Rocky Mountain Section - 59th Annual Meeting (7–9 May 2007)

Paper No. 2
Presentation Time: 2:25 PM

EVIDENCE FOR A MAJOR IMPACT STRUCTURE IN THE SANGRE DE CRISTO MOUNTAINS, NEAR SANTA FE, NEW MEXICO


MCELVAIN, T.H., 111 Lovato Lane, Santa Fe, NM 87505, timmcelvain@hotmail.com

In 2005, shatter cones were discovered in road cuts on NM Highway 475 and in natural exposures, between the Santa Fe city limits and Hyde State Park, on the east side of the Sangre de Cristo Mountains. In the foothills, Mississippian and Pennsylvanian carbonates lie unconformably on fault blocks of Proterozoic metaplutonic rocks. Since their deposition, the region has been disturbed by movements associated with the Ancestral Rockies, the Laramide orogeny, and the late Tertiary uplift of the present mountains relative to the Rio Grande Rift to the west

In the vicinity of NM 475, the following features are exposed over a distance of 6 km, at progressively deeper structural levels: (1) Up to 10 m breccia blanket between fractured Proterozoic and intact Paleozoic rocks. (2) Several vertical dike-like mesobreccia bodies of Proterozoic rocks. (3) A megabreccia zone of deformed clast-supported Proterozoic rocks, and (4) an in situ zone of faulted Proterozoic rocks with shatter cones from cm-to-m size. The first of these is the target of a search for planar deformation features (PDF's) in quartz.

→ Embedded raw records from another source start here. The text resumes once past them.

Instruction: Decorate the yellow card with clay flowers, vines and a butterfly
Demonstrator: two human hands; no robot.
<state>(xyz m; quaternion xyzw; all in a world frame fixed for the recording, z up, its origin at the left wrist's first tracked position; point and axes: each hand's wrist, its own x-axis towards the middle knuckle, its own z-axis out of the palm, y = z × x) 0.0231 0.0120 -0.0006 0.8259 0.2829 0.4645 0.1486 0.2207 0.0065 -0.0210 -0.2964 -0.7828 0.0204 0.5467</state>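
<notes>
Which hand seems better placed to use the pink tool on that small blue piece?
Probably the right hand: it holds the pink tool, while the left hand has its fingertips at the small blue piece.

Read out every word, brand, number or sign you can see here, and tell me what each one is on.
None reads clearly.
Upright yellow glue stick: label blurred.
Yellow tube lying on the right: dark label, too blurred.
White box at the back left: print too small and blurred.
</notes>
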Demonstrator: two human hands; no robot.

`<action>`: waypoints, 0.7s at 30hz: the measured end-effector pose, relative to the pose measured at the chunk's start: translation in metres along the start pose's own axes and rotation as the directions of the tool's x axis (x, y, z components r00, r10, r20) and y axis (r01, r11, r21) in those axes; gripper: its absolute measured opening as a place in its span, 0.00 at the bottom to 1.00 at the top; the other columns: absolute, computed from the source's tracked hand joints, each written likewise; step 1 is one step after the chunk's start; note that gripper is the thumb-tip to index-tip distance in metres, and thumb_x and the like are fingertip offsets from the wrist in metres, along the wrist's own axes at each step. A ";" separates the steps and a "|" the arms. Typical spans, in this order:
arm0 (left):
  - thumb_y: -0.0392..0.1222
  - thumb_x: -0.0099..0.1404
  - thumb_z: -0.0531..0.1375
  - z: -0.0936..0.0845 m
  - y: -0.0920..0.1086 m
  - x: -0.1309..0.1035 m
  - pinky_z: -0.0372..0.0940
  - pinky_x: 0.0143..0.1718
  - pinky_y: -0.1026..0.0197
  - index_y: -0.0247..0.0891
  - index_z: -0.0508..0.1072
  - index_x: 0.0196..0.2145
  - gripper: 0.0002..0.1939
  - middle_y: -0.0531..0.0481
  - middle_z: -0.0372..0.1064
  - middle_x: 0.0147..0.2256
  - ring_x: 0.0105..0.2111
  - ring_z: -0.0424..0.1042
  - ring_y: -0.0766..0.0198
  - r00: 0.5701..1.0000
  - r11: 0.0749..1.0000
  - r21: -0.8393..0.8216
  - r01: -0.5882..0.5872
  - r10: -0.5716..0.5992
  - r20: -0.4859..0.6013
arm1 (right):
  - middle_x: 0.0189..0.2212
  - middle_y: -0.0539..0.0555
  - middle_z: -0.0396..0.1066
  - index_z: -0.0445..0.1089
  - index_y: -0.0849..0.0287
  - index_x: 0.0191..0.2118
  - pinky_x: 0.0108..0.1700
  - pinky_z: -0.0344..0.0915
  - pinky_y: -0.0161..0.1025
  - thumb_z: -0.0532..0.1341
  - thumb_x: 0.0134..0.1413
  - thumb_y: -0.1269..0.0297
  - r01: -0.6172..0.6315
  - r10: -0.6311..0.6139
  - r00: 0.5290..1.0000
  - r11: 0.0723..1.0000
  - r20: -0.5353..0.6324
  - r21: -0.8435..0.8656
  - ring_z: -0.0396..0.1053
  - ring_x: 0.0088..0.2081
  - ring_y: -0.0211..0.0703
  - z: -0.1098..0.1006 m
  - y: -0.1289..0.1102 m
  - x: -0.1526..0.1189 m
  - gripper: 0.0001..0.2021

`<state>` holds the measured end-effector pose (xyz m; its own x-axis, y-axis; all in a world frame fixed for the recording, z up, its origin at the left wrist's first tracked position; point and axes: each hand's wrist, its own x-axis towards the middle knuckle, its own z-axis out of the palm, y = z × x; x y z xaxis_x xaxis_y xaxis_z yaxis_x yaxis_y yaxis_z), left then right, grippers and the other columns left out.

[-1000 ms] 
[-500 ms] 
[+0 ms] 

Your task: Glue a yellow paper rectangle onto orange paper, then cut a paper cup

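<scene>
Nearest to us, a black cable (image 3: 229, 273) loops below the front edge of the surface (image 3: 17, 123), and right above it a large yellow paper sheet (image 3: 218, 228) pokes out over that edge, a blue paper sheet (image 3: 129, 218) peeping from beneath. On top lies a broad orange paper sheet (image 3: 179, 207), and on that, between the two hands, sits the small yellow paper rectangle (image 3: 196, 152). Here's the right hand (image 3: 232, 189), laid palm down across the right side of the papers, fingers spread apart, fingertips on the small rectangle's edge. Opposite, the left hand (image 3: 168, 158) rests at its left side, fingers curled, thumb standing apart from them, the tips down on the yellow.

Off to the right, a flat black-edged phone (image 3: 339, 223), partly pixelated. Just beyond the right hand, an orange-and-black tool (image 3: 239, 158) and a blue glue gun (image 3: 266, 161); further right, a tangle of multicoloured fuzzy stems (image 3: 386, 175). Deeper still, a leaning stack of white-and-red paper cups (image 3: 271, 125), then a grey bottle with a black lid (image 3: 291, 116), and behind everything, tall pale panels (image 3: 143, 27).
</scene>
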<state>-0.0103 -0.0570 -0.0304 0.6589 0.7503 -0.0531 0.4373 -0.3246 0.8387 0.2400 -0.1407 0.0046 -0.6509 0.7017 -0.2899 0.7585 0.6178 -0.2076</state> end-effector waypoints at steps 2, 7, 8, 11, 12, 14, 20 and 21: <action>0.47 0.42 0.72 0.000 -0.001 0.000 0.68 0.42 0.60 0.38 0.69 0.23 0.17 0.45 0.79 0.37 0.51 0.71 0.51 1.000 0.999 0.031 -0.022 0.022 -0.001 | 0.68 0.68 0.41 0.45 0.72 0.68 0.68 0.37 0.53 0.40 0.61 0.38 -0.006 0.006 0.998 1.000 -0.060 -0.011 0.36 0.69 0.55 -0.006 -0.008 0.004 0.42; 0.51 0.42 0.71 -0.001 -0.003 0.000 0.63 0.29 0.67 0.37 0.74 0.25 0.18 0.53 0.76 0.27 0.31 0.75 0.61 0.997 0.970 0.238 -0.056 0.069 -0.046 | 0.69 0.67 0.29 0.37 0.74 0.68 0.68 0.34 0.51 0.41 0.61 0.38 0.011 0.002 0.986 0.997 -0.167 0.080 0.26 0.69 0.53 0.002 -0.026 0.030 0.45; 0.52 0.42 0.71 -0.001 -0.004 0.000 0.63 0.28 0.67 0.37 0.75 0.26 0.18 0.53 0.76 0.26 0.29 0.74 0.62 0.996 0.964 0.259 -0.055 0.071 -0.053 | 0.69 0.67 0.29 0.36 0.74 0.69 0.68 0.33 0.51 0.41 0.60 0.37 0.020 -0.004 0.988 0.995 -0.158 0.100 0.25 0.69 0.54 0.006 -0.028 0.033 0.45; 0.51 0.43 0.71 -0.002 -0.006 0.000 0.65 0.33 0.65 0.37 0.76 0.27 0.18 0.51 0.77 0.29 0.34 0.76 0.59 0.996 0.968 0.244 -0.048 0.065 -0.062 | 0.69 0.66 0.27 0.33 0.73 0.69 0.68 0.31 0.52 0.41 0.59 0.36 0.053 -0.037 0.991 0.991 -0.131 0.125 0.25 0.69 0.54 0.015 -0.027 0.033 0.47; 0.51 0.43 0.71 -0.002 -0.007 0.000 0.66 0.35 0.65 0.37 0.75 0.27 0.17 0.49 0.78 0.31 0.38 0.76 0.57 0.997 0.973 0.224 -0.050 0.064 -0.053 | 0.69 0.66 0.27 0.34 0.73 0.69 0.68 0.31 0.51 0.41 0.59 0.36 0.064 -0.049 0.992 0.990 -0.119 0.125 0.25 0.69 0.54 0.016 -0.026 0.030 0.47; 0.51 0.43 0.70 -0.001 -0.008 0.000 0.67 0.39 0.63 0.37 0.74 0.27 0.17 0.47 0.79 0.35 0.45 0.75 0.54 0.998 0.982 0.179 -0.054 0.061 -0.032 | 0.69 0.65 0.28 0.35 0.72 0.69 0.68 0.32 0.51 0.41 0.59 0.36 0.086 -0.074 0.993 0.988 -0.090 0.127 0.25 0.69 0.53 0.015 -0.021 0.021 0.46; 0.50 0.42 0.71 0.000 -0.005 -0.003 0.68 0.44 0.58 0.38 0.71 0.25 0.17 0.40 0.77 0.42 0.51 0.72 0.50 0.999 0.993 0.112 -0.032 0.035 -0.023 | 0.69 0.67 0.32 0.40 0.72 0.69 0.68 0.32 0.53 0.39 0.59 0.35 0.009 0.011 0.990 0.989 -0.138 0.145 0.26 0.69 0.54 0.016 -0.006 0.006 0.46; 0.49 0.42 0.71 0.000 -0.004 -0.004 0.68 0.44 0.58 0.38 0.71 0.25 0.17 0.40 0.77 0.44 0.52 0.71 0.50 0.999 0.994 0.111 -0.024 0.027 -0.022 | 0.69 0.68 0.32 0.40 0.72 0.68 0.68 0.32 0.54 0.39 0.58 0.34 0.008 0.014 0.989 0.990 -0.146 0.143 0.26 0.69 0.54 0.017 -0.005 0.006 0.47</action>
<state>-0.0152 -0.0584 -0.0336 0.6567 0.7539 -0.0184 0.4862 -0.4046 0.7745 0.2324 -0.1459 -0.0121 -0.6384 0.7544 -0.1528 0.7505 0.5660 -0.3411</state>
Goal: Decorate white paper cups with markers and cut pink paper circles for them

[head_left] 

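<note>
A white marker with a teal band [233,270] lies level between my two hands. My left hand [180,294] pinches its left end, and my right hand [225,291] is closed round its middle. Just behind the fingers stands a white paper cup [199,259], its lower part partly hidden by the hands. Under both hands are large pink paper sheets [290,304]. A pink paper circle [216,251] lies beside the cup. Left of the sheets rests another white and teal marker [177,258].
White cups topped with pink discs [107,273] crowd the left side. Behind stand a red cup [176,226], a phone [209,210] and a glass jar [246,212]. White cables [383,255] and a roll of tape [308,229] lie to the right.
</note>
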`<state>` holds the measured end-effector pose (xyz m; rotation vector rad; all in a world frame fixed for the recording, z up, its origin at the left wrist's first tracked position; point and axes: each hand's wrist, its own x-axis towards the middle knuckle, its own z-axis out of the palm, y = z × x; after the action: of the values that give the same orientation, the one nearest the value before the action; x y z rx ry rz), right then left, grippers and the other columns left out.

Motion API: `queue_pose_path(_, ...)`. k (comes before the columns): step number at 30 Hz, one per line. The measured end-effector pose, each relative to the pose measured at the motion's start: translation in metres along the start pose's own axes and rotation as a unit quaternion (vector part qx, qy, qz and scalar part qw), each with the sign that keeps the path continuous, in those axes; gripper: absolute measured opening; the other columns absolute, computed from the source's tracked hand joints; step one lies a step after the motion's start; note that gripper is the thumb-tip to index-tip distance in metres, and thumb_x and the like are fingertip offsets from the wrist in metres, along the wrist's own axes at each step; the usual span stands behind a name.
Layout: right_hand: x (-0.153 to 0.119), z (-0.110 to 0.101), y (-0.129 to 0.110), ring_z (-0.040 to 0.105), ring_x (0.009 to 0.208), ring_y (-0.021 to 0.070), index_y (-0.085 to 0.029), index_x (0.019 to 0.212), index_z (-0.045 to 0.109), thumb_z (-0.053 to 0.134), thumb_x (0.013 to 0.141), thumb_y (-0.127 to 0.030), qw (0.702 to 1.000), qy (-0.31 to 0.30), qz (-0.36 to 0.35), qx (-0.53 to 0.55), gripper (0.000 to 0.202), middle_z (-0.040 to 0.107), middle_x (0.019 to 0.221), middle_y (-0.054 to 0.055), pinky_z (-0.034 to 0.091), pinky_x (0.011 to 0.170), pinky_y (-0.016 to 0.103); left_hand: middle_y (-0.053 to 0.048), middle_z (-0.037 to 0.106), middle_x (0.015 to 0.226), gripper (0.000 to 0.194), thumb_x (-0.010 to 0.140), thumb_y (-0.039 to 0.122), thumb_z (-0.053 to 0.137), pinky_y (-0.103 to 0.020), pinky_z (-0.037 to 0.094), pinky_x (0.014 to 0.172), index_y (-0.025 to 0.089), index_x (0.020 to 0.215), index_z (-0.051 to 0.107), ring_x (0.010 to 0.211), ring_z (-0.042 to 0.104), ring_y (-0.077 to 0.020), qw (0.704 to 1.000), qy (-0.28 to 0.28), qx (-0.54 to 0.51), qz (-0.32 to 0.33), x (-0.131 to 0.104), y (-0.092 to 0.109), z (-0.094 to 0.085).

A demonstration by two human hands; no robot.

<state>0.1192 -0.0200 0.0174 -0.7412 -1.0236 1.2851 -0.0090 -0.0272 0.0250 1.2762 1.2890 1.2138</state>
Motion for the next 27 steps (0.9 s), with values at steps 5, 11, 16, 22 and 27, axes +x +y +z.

At its best exposure, the breccia blanket rests on a monomict crackle breccia of Proterozoic granite. In its lower part, randomly oriented m-size subangular blocks of granite are supported by argillaceous matrix. Toward the top, subangular to subrounded carbonate clasts appear. A tongue of polymict breccia, ~ 10 meters wide, invades the overlying Mississippian (?) carbonate beds. Within the tongue, carbonate blocks are traversed by microfractures, ~ 1 mm wide, injected with granite clasts. Quartz grains in these clasts, and in situ Paleozoic rocks, show up to 3 sets of planar microstructures (PM's). A petrofabric analysis of PM's in 23 quartz grains yielded, 55 PM angles measured, of which 11% do not fit standard stereographic projection of crystallographic planes with low Miller indices within plus or minus 5 degree margin of error. The resulting histogram indicates that the planar features are PDF's and is analogous to those of known impact structures, but the results are not confirmed.

At this early stage of the investigation, significance of various breccias remains uncertain, but PDF's (if confirmed) and shatter cones indicate that impact played a role. The maximum age of the event is Mississippian; actual age and extent are undetermined.